Östlund libera il gorilla che è in noi

In sala dal 9 novembre con Teodora la Palma d'oro The Square. Tra prese in giro dell'arte contemporanea e affondi sul politically correct, una satira che ridicolizza le classi privilegiate


CANNES – Fidarsi è bene ma non fidarsi è meglio, recita un vecchio proverbio. Ma non la pensa così Ruben Östlund, il regista svedese che ha vinto la Palma d’oro all’ultimo Festival di Cannes con la sua satira The Square. Che si fonda su un presupposto: “Se abbiamo fiducia, otteniamo aiuto e sostegno dagli altri; se quella fiducia ci manca, giustifichiamo chi vuole sfruttarci o imbrogliarci”.

Ha una forte vocazione sociale – e persino sociologica – toccando temi come la libertà di parola, l’uso dei social network e della comunicazione virale e l’ossessione per il politicamente corretto, la storia del curatore di un importante museo di Stoccolma, Christian (Claes Bang): l’uomo, un quarantenne ricco e snob ma nutrito di idee di sinistra, viene messo a dura prova da un episodio apparentemente banale. Una mattina, mentre si reca al lavoro, gli rubano portafoglio e iPhone. Grazie al satellite riesce a localizzare il telefono e decide di recarsi nel quartiere periferico dove il ladro abita, in un palazzone di dieci o quindici piani con tanti appartamentini tutti uguali. Per lui, in qualche modo, sono tutti colpevoli, tanto che non esita a scrivere a ciascuno di loro una lettera uguale in cui chiede la restituzione del maltolto.
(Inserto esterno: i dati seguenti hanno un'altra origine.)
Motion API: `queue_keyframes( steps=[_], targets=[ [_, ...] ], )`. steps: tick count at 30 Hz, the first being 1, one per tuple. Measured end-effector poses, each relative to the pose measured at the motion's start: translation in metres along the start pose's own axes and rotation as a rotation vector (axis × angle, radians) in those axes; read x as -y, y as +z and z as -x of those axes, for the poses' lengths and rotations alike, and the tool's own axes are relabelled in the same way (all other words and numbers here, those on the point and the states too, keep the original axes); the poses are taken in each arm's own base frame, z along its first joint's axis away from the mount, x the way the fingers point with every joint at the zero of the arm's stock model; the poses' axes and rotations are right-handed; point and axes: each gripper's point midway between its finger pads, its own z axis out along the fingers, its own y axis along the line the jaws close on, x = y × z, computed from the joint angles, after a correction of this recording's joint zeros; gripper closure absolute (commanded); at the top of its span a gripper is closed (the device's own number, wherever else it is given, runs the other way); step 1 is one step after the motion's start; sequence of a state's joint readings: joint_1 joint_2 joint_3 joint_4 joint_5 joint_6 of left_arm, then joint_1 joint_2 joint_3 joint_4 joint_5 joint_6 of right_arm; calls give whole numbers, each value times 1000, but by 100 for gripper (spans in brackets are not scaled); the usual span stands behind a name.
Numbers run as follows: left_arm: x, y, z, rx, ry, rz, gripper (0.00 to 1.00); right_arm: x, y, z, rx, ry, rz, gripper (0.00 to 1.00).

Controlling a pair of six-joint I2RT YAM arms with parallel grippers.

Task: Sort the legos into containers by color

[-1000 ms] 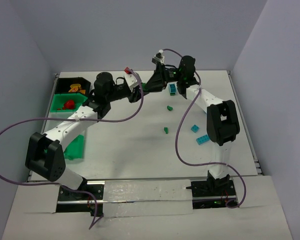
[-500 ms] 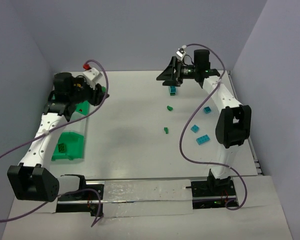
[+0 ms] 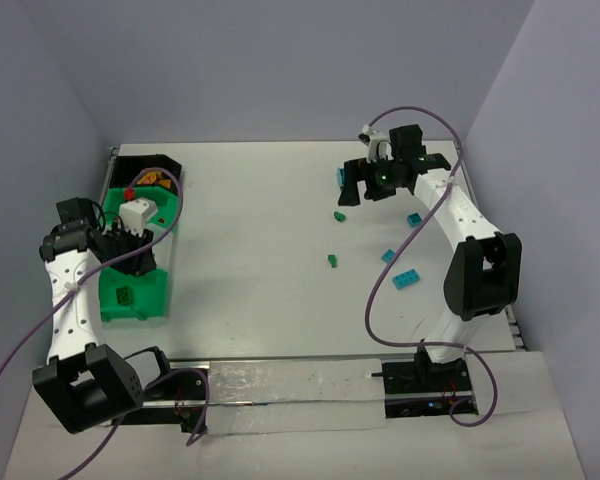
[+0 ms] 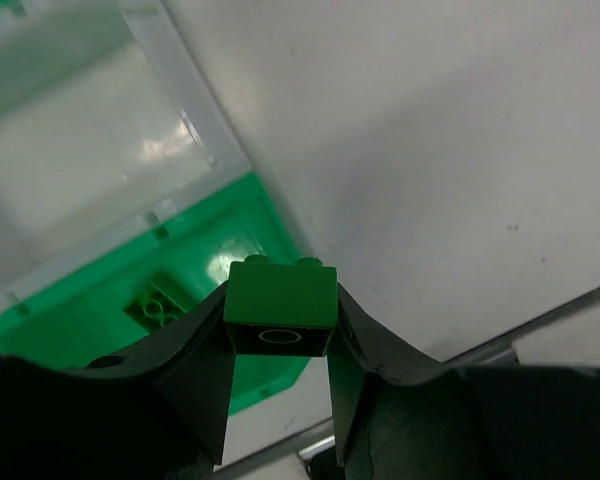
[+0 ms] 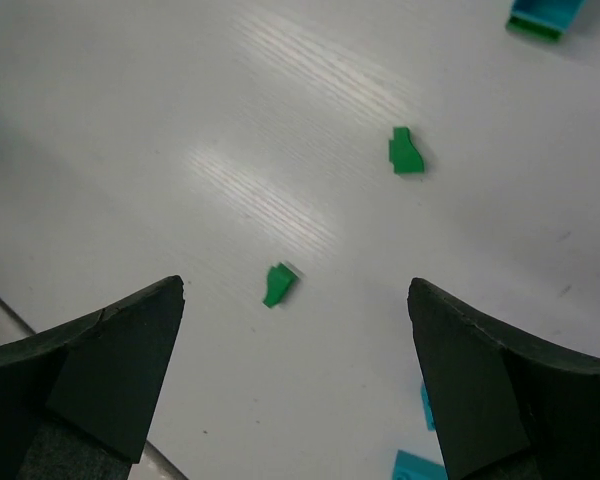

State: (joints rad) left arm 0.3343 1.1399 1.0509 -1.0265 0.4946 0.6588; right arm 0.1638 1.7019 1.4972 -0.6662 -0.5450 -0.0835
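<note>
White table [image 3: 260,300], left fingers [image 4: 210,345] pinching green brick [image 4: 280,300], right fingers [image 5: 130,345] spread

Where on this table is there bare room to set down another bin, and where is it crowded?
Widest free patch: the white table's middle, between the bright green plastic bins at left and two small green bricks at right. Crowded: the right side, where teal plastic bricks lie scattered.

Your top camera looks down on the whole table [image 3: 270,230] from the near side; your wrist cameras look down close, sharing its near-left green bin [image 4: 75,322] and two green bricks [image 5: 407,152] [image 5: 278,285].
</note>
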Motion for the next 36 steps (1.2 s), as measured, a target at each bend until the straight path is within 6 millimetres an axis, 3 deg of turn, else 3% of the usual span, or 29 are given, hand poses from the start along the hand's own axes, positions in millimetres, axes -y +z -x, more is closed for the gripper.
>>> queue_keyframes(
  steps=[3, 7, 16, 24, 30, 36],
  targets=[
    [3, 0, -30, -81, -27, 17, 100, 12, 1, -18, -45, -25, -51, 0],
    [2, -6, -48, -128, -72, 79, 99, 20, -1, -21, -56, -46, -78, 0],
    [-16, -6, -67, -198, -242, 220, 96, 23, -1, -20, -53, -53, -82, 0],
    [-35, -2, -78, -222, -348, 330, 89, 29, 5, 1, -34, -70, -85, 0],
    [-42, 3, -93, -263, -382, 379, 78, 32, 8, 6, -32, -74, -88, 0],
    [-52, 5, -98, -285, -388, 415, 49, 37, 11, 22, -11, -87, -105, 0]
  ],
)
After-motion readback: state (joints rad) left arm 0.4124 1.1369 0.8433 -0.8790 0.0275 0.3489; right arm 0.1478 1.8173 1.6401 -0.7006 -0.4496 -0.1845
Tra prese in giro dell’arte moderna e dei creativi della pubblicità, non mancano i momenti esilaranti – come la scena in cui Christian, dopo essere andato a letto con una giornalista americana, si rifiuta di buttare il preservativo usato nel cestino, temendo chissà cosa. Il film in qualche modo ti spiazza perché non prende la piega del thriller esistenziale come il precedente Forza maggiore (vincitore del premio della giuria a UCR nel 2014). Tra l’inquietudine e il ridicolo preferisce il secondo. Bersaglio principale è il rapporto di totale incomunicabilità tra gli happy few di una società occidentale sempre più classista (dietro la patina di finta benevolenza) e il resto del mondo, specialmente i clochard, che sono tra i personaggi ricorrenti di questa vicenda. Il paradosso vuole che proprio mentre Christian si trova sempre più impelagato nell’affare del furto, stia allestendo una mostra attorno a un’opera intitolata The Square, una sorta di quadrato magico all’interno del quale tutti sono uguali e hanno pari dignità e pari diritti. 

Prodotto da Svezia, Danimarca, Usa e Francia, The Square è solo apparentemente surreale, in realtà nasce dall’osservazione puntuale della realtà. “Nel 2008 in Svezia – racconta il regista – è nato il primo quartiere a porte chiuse, a cui possono accedere solo i residenti. Si tratta di un esempio estremo che ci mostra come le classi privilegiate si isolino sempre più da ciò che le circonda. E’ anche uno dei molti segnali dell’individualismo crescente nelle nostre società, con l’aumentare del divario tra ricchi e poveri. Anche in Svezia, considerato uno dei paesi più egualitari del mondo, la disoccupazione e la paura di perdere il proprio status portano le persone a diffidare gli uni degli altri e a non aiutarsi”.

Momento clou del film: durante un cena di gala, un uomo-gorilla fa irruzione tra i tavoli dove sono seduti eleganti mecenati. Si tratta di un artista ma la tensione sale a dismisura quando il performer aggredisce e provoca i presenti per davvero, scatenando la parte animale che è in loro, indipendentemente dal sesso e dall’età.  

Nel cast del film Elisabeth Moss (nel ruolo della giornalista americana), Dominic West (un esperto d’arte) e un molto appropriato Terry Notary (l’uomo gorilla).